In 1557 during the Ming Dynasty, Portugal was leased the territory of Macau. In the late 1800s, during the Qing Dynasty, many more European countries acquired treaty ports, known as “concessions.” Many of the most famous Chinese cities have a history of Western involvement. Hong Kong was deeded to the United Kingdom from 1841 to 1997. Shanghai was actually an international settlement, combining concessions ceded to Americans, British, French, Russians and Japanese. Tianjin traded hands, was occupied by, or was shared at one time by Japanese, French, German, British and American occupiers. The former Western powers all left some influence on the area, in architecture, food or language.

(We will go into more detail on the darker sides of some of these concessions, the importance of these areas in the opium trade in the late 1800s, along with how this later influenced the Opium Wars in our post about Shanghai.)

青岛, or Qingdao as we English speakers know it today, was previously written as Tsingtao under the Wade-Giles format of transcribing Chinese to English. While that previous sentence might seem like more information than any of you need, I thought I’d toss that one out for the beer drinkers that have stumbled on an Asian pilsner at their grocery store and thought, “Why are the Chinese making pilsner?”

Germany was leased the Kiautshou Bay Concession from 1897 to 1914, of which Qingdao was the capital. This relatively small administrative city and fishing port was forever changed by the Germans. The most readily apparent evidence of German influence in Qingdao would be the architecture along with the ever-present availability of China’s first mass export to America and China’s #1 commercial export: Tsingtao beer. While one can purchase this beer in every corner shop and restaurant throughout China, along with any Publix in Florida, there’s only one town on the planet that you can imbibe this beverage fresh from the brewery … in a plastic bag with a straw.

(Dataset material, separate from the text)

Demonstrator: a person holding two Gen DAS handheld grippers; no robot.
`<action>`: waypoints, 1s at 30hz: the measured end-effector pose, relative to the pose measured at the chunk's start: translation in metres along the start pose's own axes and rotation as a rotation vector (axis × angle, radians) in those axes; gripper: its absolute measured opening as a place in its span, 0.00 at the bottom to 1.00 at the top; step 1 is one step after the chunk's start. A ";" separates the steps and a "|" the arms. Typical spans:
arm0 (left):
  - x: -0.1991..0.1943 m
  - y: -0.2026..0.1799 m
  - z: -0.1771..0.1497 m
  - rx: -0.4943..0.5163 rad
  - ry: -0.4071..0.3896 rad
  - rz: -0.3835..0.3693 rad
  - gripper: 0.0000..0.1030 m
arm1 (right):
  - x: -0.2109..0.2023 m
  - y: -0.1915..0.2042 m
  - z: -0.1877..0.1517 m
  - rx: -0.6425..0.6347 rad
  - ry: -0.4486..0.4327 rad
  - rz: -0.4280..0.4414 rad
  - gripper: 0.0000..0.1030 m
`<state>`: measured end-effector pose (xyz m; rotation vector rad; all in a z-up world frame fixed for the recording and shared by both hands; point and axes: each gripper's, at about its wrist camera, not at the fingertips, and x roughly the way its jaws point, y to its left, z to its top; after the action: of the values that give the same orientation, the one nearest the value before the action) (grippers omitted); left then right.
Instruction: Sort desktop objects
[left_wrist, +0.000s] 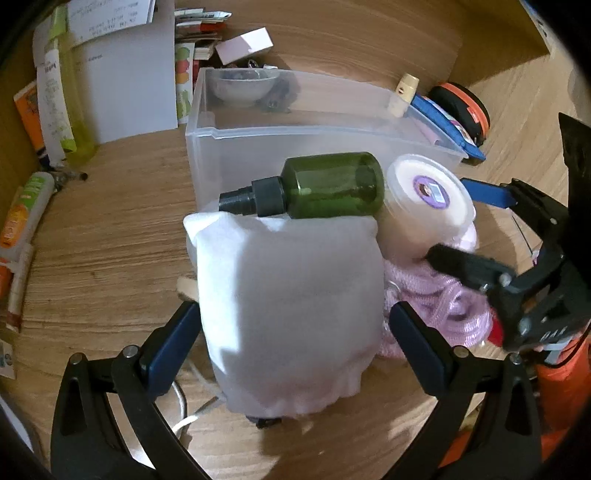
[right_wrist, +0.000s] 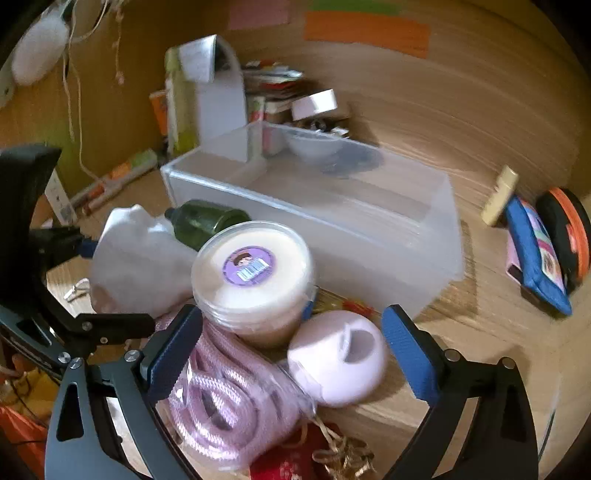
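- Grippers first: my left gripper (left_wrist: 291, 332) is spread wide, one blue pad on each side of the white cloth bag (left_wrist: 288, 306). Pads sit just beside the bag; I can't tell if they touch it. Nothing pinched.
- My right gripper (right_wrist: 291, 354) is also spread, holding nothing. Left pad sits over the pink rope coil (right_wrist: 229, 402), right pad just right of the pale pink round case (right_wrist: 338, 360).
- Green bottle (left_wrist: 332, 190) with black cap lies on its side on the bag's top edge, cap pointing left in the left wrist view.
- Round tub (right_wrist: 253, 273) with purple sticker on its lid sits just right of the bottle, touching it, resting partly on the rope coil and against the pink case.
- Clear plastic bin (left_wrist: 207, 147) stands right behind the pile. Through its far wall I see a white bowl (left_wrist: 245, 86); can't tell if it's inside or behind.
- Red packet with gold ribbon (right_wrist: 295, 463) lies at the near edge, below the rope, in the right wrist view.
- Right of the bin: small beige bottle (right_wrist: 500, 195), blue pouch (right_wrist: 535, 254), black-and-orange round case (right_wrist: 569, 236), all bunched together on the wooden desk (left_wrist: 110, 229).
- Far left along the wall: tubes, papers, a yellow-green bottle (left_wrist: 74, 96).
- Right wrist view is motion-blurred.
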<state>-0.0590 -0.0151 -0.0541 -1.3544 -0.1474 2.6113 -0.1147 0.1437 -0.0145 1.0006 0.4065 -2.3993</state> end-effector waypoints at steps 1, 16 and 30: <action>0.001 0.001 0.001 -0.003 -0.003 0.005 1.00 | 0.003 0.001 0.001 -0.011 0.004 -0.003 0.93; -0.001 0.011 0.006 -0.022 -0.039 0.029 0.74 | 0.014 0.011 0.009 -0.070 -0.013 -0.007 0.61; -0.009 0.001 0.004 0.029 -0.071 0.072 0.57 | 0.003 0.008 0.003 0.000 -0.022 0.020 0.61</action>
<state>-0.0573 -0.0177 -0.0450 -1.2817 -0.0726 2.7108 -0.1139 0.1344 -0.0156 0.9726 0.3866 -2.3910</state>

We had the pleasure of staying with our friend Dave in Qingdao, which helped to cut down on costs and see the city guided by someone who knows the ropes. Dave was able to point us to some highlights in the town.

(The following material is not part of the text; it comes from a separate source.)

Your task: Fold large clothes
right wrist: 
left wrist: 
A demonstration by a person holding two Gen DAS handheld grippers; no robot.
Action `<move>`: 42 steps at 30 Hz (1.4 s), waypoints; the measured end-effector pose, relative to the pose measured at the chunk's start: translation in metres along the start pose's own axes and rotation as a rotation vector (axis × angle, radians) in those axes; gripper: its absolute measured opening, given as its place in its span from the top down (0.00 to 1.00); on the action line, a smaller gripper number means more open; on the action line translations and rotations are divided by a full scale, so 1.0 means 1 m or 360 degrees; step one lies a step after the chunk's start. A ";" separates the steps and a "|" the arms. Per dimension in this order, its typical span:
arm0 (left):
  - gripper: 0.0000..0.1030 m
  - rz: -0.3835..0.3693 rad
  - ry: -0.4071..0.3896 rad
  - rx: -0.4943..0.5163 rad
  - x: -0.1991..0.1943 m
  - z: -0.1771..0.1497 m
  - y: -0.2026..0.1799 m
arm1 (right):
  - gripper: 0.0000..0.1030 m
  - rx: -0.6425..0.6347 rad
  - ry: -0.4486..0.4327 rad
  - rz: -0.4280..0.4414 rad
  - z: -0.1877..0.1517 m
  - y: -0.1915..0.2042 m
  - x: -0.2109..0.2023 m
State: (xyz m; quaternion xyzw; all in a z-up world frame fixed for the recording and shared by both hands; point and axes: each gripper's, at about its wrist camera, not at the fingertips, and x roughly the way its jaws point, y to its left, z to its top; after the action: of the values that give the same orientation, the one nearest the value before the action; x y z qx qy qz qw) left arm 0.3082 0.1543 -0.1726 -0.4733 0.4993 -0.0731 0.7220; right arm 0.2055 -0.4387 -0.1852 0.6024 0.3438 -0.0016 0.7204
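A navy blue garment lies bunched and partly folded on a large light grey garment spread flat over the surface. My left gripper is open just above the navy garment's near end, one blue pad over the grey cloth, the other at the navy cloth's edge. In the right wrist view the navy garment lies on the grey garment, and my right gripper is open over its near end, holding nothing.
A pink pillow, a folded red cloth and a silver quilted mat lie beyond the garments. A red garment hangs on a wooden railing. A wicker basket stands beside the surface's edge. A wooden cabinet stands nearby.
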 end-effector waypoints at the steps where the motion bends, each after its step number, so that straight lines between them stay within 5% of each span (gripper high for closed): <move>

Zhan Qiao Pier: For those of you at home, I’ll wait for you to open a bottle of Tsingtao. Once you’ve taken your first sip, turn the bottle and look at the label. The emblem on the logo depicts the pier down the street from Dave’s apartment building. You can actually see his apartment building from there. Wave, say hello! Hey Dave!

The Beach: Qingdao, today, serves as one of the biggest tourist destinations for Chinese. While it was a bit chilly to take a dip, I took a run through town and was able to take in views of the beach. It is gorgeous, with a boardwalk meandering along the beach, which goes from the old German concession area all the way to Lao Shan Mountain, some 15 miles away.

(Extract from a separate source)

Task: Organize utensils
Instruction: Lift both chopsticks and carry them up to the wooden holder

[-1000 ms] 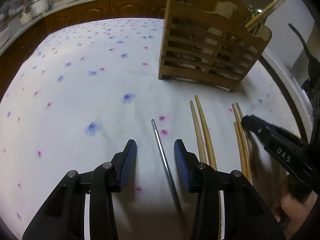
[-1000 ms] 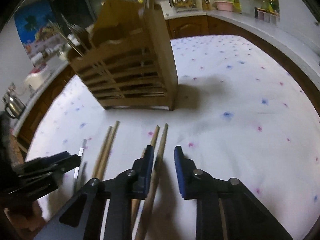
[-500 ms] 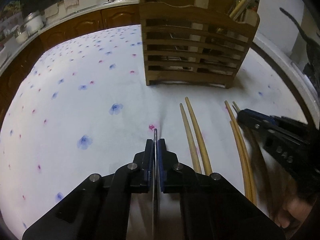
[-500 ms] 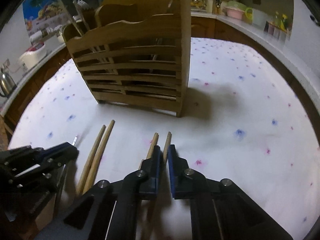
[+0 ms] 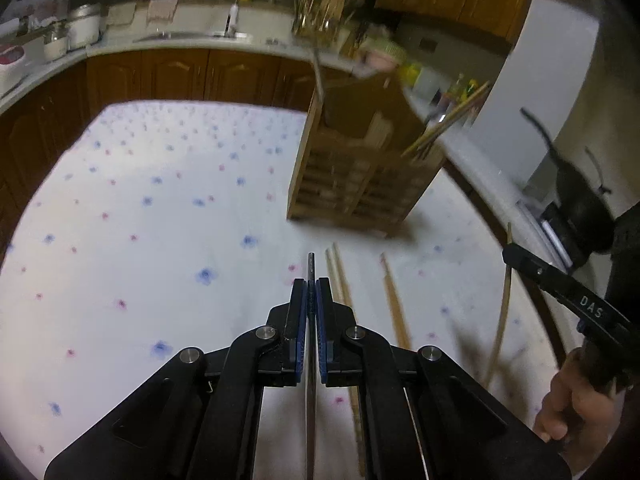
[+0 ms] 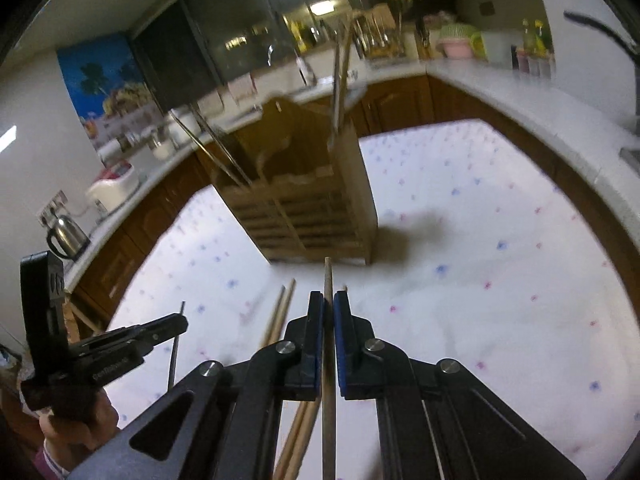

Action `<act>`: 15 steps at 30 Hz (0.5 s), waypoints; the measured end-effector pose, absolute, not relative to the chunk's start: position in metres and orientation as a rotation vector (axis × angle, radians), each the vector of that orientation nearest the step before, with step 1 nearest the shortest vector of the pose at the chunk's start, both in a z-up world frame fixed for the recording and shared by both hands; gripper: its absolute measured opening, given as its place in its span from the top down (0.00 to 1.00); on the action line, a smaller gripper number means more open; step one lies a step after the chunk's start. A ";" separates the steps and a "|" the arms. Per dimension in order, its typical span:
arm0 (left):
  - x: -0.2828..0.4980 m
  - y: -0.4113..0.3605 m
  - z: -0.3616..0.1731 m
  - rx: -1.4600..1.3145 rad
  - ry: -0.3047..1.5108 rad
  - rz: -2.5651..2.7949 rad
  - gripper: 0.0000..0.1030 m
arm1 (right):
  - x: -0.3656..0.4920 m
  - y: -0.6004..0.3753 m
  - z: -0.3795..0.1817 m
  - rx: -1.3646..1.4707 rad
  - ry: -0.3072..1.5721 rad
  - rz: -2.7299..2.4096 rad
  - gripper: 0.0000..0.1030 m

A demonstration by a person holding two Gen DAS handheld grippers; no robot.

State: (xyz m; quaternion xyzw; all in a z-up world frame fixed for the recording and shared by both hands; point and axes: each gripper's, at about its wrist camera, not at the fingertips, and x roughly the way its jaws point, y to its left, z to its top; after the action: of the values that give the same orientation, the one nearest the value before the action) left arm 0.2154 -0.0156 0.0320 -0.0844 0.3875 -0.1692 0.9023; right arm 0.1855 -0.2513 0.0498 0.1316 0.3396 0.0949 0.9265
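Observation:
My left gripper (image 5: 310, 282) is shut on a thin metal utensil (image 5: 310, 264), held clear above the flowered tablecloth (image 5: 160, 220). My right gripper (image 6: 328, 295) is shut on one wooden chopstick (image 6: 328, 272), also lifted off the cloth. Each gripper shows in the other's view: the right gripper (image 5: 516, 258) at the right with its chopstick (image 5: 502, 320), the left gripper (image 6: 180, 322) at the lower left with the metal utensil (image 6: 173, 360). A slatted wooden utensil holder (image 5: 360, 184) (image 6: 312, 216) stands ahead and holds several utensils. A pair of chopsticks (image 5: 338, 280) (image 6: 280, 312) and a single one (image 5: 394, 304) lie on the cloth.
Brown cabinets under a white counter (image 5: 180, 46) ring the table on the far side and right. A steel kettle (image 6: 66, 236) and pots (image 5: 80, 30) sit on the counter. A person's hand (image 5: 568, 396) holds the right gripper's handle.
Both grippers went from open around their utensils to shut on them. Both then rose, lifting the metal utensil and one chopstick off the cloth; the holder now looks farther away.

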 end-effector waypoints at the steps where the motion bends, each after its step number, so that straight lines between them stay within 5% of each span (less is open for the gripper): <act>1: 0.213 -0.014 0.038 -0.178 0.790 -0.354 0.97 | 0.183 -0.251 0.055 0.270 0.681 0.197 0.95; 15: 0.190 0.000 0.101 -0.176 0.639 -0.370 0.97 | 0.156 -0.254 0.126 0.254 0.491 0.215 0.95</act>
State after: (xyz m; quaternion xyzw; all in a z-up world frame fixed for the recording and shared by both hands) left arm 0.1900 0.0000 0.1014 -0.0857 0.3120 -0.1807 0.9288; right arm 0.1557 -0.2536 0.1264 0.1251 0.2417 0.1061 0.9564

The Old Observatory: Qingdao is divided into two halves with “old town” referring to the German concession, rife with colonial architecture, and “new town,” some seven miles away, boasting futuristic skyscrapers, golf courses and nightclubs catering to the tonier crowds. (Folks from Beijing and monied Western expats.) In the older, German side of town, there is,in fact, an old observatory, which has been converted into a youth hostel. On the roof of this building, where there is still a telescope, one can buy a Tsingtao and take in the views of the old German concession. We are told that this spot has an all-you-can-eat ribs night. While I can’t recommend the burritos, I am willing to return for the view alone.

Old Town Night Market: While many Chinese towns will have their own extensive markets, which operate both at night and early in the morning, Qingdao had a unique setup. Along with the meandering alleys where locals sell fish, lamb, pork, beef and vegetables, Qingdao had all sorts of marine life on offer. Squid anyone? Octopus? Sea cucumber? Anyone? Anyone?

Additionally, we had dinner in the middle of the night market and caught a bit of dinner theater. Comedians (the audience seemed to love it) and a magician (we probably applauded too enthusiastically for the slight-of-hand to make up for not getting any of the earlier jokes.)

While there was a lot more going on in Qingdao that I’m not capturing here, I am getting sleepy, and you all need your Cheerios.

We’ll be back at it just as soon as you all head to bed!